BankThink

The buzz on "Repo Men"

Everyone’s talking about the forthcoming sequel to “Wall Street,” but the new movie that may best capture public sentiment about the current financial crisis is a work of science fiction.

Early in the trailer for “Repo Men,” we see Liev Schreiber playing a smooth-talking salesman (not unlike the one he portrayed in “Glengarry Glen Ross” on Broadway a few years ago). “Let me just assure you,” Schreiber tells a prospective customer, “that our credit department will find a plan that fits your lifestyle.”

Cue the voice-over from a Cockney-accented Jude Law: “He’ll sign it. Everybody signs it. But what they won’t tell you is, if you can’t pay the bills, some union man will break into your house and reclaim our property.” The property in this case isn’t a house or a car. It’s artificial organs like hearts and livers, which, in the future world the film depicts, are advertised on television for prices in the high six figures. Law and Forest Whitaker play the titular repossession agents, who gun down delinquent debtors and harvest the collateral from their corpses.

Some consumer advocates, at least, are amused.

“The movie takes two of the worst miseries of the current credit system — overwhelming medical debt and rampant foreclosure — and twists them into one debt nightmare,” Angela K. Littwin, an assistant law professor at the University of Texas at Austin, wrote Monday on the blog CreditSlips.
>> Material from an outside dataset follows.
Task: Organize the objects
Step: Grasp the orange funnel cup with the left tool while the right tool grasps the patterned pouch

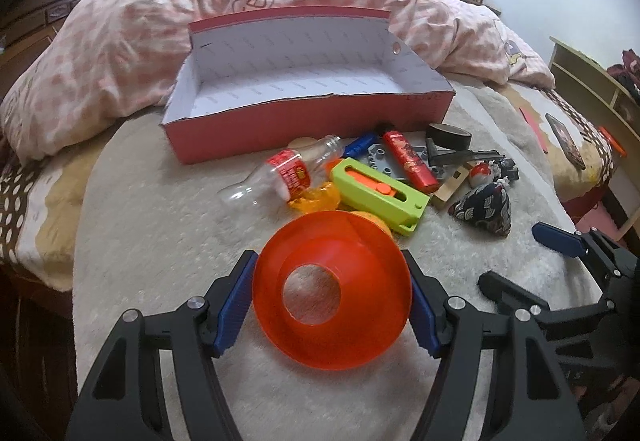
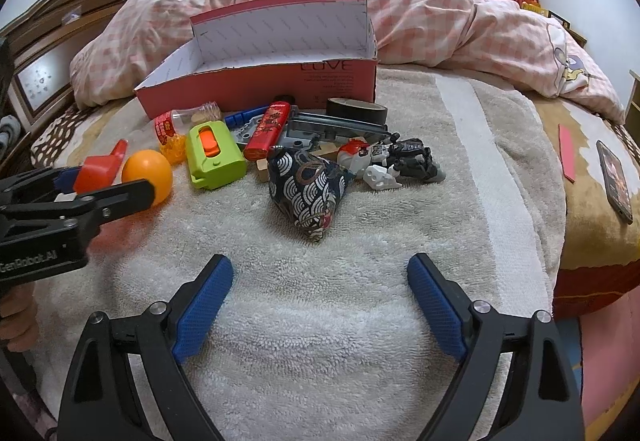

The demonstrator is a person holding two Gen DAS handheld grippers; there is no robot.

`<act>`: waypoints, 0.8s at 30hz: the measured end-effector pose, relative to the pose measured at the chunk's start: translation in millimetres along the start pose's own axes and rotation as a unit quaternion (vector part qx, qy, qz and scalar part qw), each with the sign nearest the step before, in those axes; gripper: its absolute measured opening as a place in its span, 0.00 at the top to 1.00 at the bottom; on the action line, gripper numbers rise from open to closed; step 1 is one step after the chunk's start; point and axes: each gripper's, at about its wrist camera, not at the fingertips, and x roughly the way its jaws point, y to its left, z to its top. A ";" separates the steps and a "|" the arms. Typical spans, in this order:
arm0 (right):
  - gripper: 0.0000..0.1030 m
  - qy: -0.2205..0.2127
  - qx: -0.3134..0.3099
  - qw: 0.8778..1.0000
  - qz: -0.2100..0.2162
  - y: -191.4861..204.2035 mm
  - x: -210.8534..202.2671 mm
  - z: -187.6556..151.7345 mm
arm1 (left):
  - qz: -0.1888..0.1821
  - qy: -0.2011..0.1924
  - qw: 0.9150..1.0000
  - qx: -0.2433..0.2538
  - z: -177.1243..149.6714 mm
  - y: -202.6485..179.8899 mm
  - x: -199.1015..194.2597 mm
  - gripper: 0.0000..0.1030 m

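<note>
The left tongs [image 1: 332,305] were closed on the wide rim of an orange funnel [image 1: 332,293], one blue pad on each side of it, the mouth facing the camera and the spout pointing away. In the right wrist view the funnel [image 2: 100,169] appeared clear of the towel [image 2: 320,301], held beside an orange ball [image 2: 148,175]. The right tongs [image 2: 320,305] stood wide open and empty over bare towel, near a patterned cloth pouch [image 2: 306,189].

The red box [image 1: 304,113] lay open and empty at the far side of the towel on the bed, against the pink quilt [image 1: 120,41]. Between it and the funnel lay the rest of the clutter: a clear bottle [image 1: 280,177], a green toy [image 1: 380,197], a red lighter [image 1: 410,159], a roll of tape [image 1: 448,135] and a toy figure [image 2: 384,161].

Risks noted:

- The grip was on a thin, smooth, tapered rim. The funnel could, in my judgement, flex or squirt out of the pads, particularly if tilted.
- The path to the box ran over the pile. A low carry could clip the bottle or green toy and scatter them.
- The ball lay just beside the left tongs; a nudge would probably send it rolling across the towel.
- The box's near wall looked torn and uneven; the funnel could catch on it if released too low.
- The bed was soft, so the box could shift if pressed on.
</note>
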 end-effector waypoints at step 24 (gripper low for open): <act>0.27 -0.009 -0.001 1.000 0.011 6.9 12.1 29.1 | -0.026 0.004 1.000 0.006 -9.2 2.2 -4.5 0.33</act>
One reader of the blog concurred, writing in a comment on Littwin’s posting: “It’s not much different now. The only difference is, they use harassing phone calls and collection agencies now instead of repo men.”

Littwin wrote that the movie could be a sign that “there’s enough anger at lenders to, say, get us a Consumer Financial Protection Agency with teeth. … [I]t does suggest that this is our big chance.”

Perhaps. The trailer includes a scene where a hapless debtor pleads, “I can pay.” “Sorry, that’s not my department,” Law replies before shooting him (a line reminiscent of Schwarzenegger’s old action movies). Not a very flattering depiction of the credit industry.

Then again, some people in the business may appreciate this line spoken by Whitaker’s character about the importance of enforcing contracts: “What do you think keeps a world together? It’s rules. It’s people abiding by the terms of the deals that they signed themselves.”

“Repo Men” opens in theaters Friday.